- DATA EXCERPT -
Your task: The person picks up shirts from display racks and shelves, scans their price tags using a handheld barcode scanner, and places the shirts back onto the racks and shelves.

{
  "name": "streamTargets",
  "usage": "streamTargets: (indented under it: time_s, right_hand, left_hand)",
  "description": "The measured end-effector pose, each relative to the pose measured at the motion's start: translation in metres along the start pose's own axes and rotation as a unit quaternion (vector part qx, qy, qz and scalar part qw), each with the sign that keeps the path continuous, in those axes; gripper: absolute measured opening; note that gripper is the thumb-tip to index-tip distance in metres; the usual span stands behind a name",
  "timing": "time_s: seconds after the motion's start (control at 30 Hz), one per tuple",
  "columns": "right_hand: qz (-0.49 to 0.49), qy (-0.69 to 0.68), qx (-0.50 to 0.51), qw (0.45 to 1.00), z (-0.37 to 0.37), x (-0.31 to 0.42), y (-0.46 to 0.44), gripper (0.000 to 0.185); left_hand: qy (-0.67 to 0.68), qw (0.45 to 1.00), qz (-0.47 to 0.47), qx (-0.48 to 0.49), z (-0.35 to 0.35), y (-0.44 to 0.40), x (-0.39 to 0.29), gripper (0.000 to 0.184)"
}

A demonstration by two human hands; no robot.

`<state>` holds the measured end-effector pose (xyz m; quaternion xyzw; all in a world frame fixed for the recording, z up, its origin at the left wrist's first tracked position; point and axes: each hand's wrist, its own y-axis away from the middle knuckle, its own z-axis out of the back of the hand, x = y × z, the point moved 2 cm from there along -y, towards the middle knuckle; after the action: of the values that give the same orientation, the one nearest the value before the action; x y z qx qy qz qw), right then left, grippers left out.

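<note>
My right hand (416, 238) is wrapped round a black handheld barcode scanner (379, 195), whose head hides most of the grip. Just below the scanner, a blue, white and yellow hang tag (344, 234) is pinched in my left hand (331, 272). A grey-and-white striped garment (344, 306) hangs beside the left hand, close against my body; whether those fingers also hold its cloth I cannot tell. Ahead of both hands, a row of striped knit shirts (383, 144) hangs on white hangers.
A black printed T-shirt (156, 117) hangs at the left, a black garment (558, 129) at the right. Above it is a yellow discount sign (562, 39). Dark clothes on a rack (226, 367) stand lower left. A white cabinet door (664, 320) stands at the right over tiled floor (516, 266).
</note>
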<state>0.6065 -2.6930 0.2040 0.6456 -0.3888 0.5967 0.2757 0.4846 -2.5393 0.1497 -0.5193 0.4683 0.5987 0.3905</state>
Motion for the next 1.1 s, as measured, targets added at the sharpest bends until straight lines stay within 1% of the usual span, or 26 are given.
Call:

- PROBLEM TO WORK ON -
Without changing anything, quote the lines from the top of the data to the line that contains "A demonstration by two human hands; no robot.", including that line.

- SOLUTION BELOW -
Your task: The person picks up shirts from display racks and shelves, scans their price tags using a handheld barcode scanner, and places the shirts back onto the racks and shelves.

{
  "name": "streamTargets",
  "usage": "streamTargets: (indented under it: time_s, right_hand, left_hand)",
  "description": "The measured end-effector pose, each relative to the pose measured at the motion's start: translation in metres along the start pose's own axes and rotation as a unit quaternion (vector part qx, qy, qz and scalar part qw), each with the sign that keeps the path continuous, in those axes; gripper: absolute measured opening; note that gripper is the thumb-tip to index-tip distance in metres; the usual span stands behind a name",
  "timing": "time_s: seconds after the motion's start (control at 30 Hz), one per tuple",
  "columns": "right_hand: qz (-0.49 to 0.49), qy (-0.69 to 0.68), qx (-0.50 to 0.51), qw (0.45 to 1.00), z (-0.37 to 0.37), x (-0.31 to 0.42), y (-0.46 to 0.44), gripper (0.000 to 0.185); left_hand: qy (-0.67 to 0.68), qw (0.45 to 1.00), qz (-0.47 to 0.47), qx (-0.48 to 0.49), z (-0.35 to 0.35), y (-0.44 to 0.40), x (-0.39 to 0.29), gripper (0.000 to 0.184)"
}

A demonstration by two human hands; no robot.

The given output is complete.